Quiconque a suivi les conseils prodigués par les analystes de Wall Street en mars dernier n'a recueilli que des pertes, alors que s'est effectué le plus formidable redressement boursier en sept décennies.

Citigroup, Bank of America et plus d'une douzaine d'autres firmes ont suggéré à leurs clients d'acheter les titres de producteurs d'énergie européens et de sociétés pharmaceutiques américaines tout en vendant leurs actions de banques et de détaillants, selon des recommandations relevées par Bloomberg. Ainsi, un investisseur qui aurait consacré 10 000$ à l'achat de titres de sociétés dans les industries les mieux cotées et qui aurait parié sur une baisse du prix des actions des sociétés dans les industries les moins bien cotées depuis le début du redressement boursier, le 9 mars dernier, aurait perdu toutes ses billes. Il devrait même jusqu'à 6000$ pour couvrir ses ventes à découvert, indiquent les données.

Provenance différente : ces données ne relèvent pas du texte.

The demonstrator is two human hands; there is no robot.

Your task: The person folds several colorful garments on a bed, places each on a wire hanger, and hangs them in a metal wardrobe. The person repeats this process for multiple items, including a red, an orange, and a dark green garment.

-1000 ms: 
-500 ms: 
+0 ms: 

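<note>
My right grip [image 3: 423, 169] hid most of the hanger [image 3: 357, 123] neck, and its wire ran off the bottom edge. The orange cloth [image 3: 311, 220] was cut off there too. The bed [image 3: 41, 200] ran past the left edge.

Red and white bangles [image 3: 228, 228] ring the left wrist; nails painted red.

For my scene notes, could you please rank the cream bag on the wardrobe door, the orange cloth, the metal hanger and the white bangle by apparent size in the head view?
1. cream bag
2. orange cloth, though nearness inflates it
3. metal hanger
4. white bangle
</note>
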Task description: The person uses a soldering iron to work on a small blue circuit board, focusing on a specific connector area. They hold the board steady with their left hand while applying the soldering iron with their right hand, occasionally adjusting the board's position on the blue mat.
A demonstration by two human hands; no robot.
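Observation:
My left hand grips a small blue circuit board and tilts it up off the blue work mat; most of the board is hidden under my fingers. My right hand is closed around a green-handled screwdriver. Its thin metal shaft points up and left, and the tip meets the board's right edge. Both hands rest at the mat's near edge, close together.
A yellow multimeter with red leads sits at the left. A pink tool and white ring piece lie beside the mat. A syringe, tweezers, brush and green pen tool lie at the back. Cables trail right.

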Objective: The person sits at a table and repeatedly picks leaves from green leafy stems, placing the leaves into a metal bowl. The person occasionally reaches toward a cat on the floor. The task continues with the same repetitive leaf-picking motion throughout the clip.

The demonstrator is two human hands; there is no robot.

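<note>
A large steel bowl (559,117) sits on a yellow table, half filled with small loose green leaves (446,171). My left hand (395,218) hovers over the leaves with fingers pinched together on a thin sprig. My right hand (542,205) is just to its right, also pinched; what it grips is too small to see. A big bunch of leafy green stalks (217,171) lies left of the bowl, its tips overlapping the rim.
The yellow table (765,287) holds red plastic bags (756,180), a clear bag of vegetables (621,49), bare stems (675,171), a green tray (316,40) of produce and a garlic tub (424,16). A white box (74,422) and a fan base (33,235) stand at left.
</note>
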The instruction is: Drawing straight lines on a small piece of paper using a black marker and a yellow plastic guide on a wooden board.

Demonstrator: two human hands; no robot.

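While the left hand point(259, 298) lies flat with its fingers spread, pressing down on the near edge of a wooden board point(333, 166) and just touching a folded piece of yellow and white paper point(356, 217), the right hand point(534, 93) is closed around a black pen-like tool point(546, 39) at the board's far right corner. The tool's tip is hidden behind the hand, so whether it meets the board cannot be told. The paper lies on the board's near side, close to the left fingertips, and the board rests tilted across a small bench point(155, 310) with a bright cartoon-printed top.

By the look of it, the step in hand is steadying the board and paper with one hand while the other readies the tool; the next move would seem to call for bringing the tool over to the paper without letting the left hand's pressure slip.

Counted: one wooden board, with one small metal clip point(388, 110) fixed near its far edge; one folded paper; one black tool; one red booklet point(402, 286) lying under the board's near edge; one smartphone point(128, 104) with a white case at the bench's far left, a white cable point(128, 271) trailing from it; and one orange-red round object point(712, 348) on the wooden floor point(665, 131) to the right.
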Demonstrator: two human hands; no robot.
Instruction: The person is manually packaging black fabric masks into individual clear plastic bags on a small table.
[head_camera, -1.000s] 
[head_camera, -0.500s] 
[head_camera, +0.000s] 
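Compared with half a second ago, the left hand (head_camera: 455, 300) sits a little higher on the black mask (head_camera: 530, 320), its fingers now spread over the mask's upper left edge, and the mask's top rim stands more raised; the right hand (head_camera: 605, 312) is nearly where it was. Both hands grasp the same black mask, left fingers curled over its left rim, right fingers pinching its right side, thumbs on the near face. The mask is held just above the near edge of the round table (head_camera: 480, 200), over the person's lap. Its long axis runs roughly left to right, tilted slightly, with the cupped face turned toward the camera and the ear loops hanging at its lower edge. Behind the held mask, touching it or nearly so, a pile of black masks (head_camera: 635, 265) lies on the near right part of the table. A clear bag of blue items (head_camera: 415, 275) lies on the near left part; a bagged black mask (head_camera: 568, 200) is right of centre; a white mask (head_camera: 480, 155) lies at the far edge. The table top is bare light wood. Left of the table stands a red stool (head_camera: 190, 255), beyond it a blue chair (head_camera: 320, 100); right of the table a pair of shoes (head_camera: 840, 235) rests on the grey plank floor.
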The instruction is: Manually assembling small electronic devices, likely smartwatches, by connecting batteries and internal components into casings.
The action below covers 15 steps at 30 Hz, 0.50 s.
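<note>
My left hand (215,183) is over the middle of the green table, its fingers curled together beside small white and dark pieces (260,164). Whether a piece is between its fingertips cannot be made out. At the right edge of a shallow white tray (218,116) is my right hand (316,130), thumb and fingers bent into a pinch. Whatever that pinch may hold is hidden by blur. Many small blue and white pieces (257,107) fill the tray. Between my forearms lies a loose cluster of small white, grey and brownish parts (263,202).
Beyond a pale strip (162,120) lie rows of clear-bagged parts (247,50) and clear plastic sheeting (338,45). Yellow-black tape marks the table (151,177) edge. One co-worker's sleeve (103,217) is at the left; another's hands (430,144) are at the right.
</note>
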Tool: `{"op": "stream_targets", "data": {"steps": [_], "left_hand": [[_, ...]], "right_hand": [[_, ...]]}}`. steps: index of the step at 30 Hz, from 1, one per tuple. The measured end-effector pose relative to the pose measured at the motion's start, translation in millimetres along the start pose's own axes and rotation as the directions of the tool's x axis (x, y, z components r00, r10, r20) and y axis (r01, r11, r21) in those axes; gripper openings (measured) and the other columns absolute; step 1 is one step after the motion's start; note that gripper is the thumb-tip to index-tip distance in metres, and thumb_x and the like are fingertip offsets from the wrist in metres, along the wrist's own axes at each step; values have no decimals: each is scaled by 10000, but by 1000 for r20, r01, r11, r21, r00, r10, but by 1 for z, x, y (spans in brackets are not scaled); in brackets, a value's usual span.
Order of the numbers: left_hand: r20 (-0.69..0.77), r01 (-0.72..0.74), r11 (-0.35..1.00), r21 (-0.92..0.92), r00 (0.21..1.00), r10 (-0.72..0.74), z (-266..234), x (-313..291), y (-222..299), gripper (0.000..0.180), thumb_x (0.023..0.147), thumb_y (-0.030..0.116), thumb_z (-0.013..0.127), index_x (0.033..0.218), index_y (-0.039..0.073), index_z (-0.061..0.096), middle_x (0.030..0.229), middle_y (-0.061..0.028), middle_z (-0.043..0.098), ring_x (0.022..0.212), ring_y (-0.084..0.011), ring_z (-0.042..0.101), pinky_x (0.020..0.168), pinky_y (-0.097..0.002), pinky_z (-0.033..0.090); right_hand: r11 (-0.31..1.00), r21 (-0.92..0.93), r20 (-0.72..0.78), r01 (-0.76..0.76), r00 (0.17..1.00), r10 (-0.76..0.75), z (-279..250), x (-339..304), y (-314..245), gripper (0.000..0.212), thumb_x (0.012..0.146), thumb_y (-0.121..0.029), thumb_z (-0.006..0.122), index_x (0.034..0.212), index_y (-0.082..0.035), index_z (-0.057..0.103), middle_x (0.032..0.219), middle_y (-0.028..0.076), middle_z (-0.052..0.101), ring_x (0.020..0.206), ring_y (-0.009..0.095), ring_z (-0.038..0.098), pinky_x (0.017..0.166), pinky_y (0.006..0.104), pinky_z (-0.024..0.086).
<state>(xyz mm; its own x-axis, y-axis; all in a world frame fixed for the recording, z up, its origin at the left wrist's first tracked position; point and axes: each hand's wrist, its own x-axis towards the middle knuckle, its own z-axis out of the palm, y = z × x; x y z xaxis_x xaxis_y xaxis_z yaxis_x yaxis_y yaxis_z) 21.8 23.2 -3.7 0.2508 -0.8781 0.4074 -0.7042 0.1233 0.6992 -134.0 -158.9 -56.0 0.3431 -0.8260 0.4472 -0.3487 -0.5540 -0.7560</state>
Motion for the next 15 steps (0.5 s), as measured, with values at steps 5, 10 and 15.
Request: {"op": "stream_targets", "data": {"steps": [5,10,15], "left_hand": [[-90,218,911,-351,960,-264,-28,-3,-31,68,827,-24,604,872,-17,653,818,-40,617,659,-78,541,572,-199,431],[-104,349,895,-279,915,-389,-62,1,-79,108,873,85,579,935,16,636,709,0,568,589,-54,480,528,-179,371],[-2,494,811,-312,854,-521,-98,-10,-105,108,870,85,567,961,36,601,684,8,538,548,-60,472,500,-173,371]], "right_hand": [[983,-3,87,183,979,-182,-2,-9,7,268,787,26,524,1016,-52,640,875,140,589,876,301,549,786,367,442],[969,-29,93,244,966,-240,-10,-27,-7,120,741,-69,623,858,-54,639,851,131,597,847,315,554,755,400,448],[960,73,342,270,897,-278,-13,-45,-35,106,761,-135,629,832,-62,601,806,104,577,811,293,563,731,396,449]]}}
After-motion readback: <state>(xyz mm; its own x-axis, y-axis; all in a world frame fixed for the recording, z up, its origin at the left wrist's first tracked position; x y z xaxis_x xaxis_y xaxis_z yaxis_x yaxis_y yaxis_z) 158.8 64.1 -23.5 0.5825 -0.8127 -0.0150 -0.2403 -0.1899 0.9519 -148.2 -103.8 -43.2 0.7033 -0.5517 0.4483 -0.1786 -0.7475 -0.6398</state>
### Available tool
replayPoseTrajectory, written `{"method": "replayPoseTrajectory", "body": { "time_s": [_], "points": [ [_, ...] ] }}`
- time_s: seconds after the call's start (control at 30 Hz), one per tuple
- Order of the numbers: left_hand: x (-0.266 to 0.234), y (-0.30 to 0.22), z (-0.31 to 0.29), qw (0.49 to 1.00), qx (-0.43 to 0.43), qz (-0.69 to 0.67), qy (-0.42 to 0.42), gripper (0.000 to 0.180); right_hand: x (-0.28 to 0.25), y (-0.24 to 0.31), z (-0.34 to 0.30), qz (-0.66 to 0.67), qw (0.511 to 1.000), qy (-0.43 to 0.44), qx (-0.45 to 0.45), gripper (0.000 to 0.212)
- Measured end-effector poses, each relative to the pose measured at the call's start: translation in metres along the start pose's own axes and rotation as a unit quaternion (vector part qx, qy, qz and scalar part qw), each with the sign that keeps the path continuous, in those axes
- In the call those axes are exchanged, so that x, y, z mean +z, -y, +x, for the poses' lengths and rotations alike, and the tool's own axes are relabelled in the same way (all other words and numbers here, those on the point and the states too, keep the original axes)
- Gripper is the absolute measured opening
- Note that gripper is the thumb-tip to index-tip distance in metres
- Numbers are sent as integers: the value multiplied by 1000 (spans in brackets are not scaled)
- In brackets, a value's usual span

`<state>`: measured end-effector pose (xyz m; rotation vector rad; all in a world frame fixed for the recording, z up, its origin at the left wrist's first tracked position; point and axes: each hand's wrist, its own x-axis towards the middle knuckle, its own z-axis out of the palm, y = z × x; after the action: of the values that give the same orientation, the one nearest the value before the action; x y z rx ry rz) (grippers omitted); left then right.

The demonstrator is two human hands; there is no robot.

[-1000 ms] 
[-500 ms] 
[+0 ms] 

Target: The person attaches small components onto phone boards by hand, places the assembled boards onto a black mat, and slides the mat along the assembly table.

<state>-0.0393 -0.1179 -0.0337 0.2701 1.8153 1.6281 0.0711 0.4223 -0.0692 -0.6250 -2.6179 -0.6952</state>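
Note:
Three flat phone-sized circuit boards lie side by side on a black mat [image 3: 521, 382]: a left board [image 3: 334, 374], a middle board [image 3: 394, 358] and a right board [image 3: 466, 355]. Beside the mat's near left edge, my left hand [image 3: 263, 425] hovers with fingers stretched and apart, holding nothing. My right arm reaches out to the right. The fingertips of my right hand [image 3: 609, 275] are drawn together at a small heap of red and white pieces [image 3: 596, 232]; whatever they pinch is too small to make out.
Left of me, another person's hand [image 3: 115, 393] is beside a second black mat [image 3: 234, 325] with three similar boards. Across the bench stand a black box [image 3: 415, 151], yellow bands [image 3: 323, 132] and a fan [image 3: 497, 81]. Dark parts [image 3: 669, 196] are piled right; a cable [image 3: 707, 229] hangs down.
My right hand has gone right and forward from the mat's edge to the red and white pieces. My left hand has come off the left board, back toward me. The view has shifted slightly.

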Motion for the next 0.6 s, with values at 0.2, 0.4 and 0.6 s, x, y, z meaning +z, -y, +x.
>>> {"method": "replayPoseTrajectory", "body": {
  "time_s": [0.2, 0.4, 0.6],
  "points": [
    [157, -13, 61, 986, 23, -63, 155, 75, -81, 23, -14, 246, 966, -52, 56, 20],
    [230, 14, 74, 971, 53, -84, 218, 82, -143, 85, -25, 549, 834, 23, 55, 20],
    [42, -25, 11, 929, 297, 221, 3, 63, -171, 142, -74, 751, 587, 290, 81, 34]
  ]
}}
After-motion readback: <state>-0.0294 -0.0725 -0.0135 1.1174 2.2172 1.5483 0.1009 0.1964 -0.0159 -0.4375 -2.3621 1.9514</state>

Les recommandations n'ont pas marché parce que les sociétés présentant les bénéfices les moins reluisants se sont retrouvées en tête du gain de 46% de l'indice Standard&Poor's 500 depuis sa dégringolade à un creux de 12 ans, il y a 5 mois. Les firmes de courtage qui ont été incapables de prévoir que les titres ayant le plus écopé l'an dernier seraient ceux dont l'appréciation se ferait le plus rapidement ont conseillé aux investisseurs d'opter pour les actions de sociétés pharmaceutiques et de producteurs d'énergie, deux secteurs qui ont accusé un retard de plus de 24 points de pourcentage sur l'indice mondial MSCI.

Trop sur la défensive

«Les analystes sont attachés aux données fondamentales», explique Romain Boscher, qui participe à la gestion d'actifs de 18,5 milliardsUS à titre de responsable de la division des actions de Groupama Asset Management, à Paris. «Nous avons affaire à un redressement technique, ajoute-t-il, à un redressement de sentiment. Les analystes ont été trop sur la défensive. Il y a eu un point d'inflexion et ils ne l'ont pas vu.»

Duncan Smith, porte-parole de Citigroup de New York, a refusé d'émettre des commentaires, de même que Susan McCabe Walley, de Bank of America, firme de Charlotte, en Caroline-du-Nord.

Presque la moitié des firmes couvrant American Express Co. ont conseillé à leurs clients d'abandonner le titre de cette société de cartes de crédit de New York en mars dernier parce qu'elles craignaient que la baisse du crédit des consommateurs n'entraîne une réduction du dividende. Dans un rapport daté du 11 mars dernier, Citigroup recommandait plutôt d'acheter l'action de Visa Inc., de San Francisco. Les investisseurs qui ont suivi ce conseil jusqu'à ce que Citigroup révise à la hausse sa recommandation touchant le titre d'American Express un mois plus tard ont perdu 12%.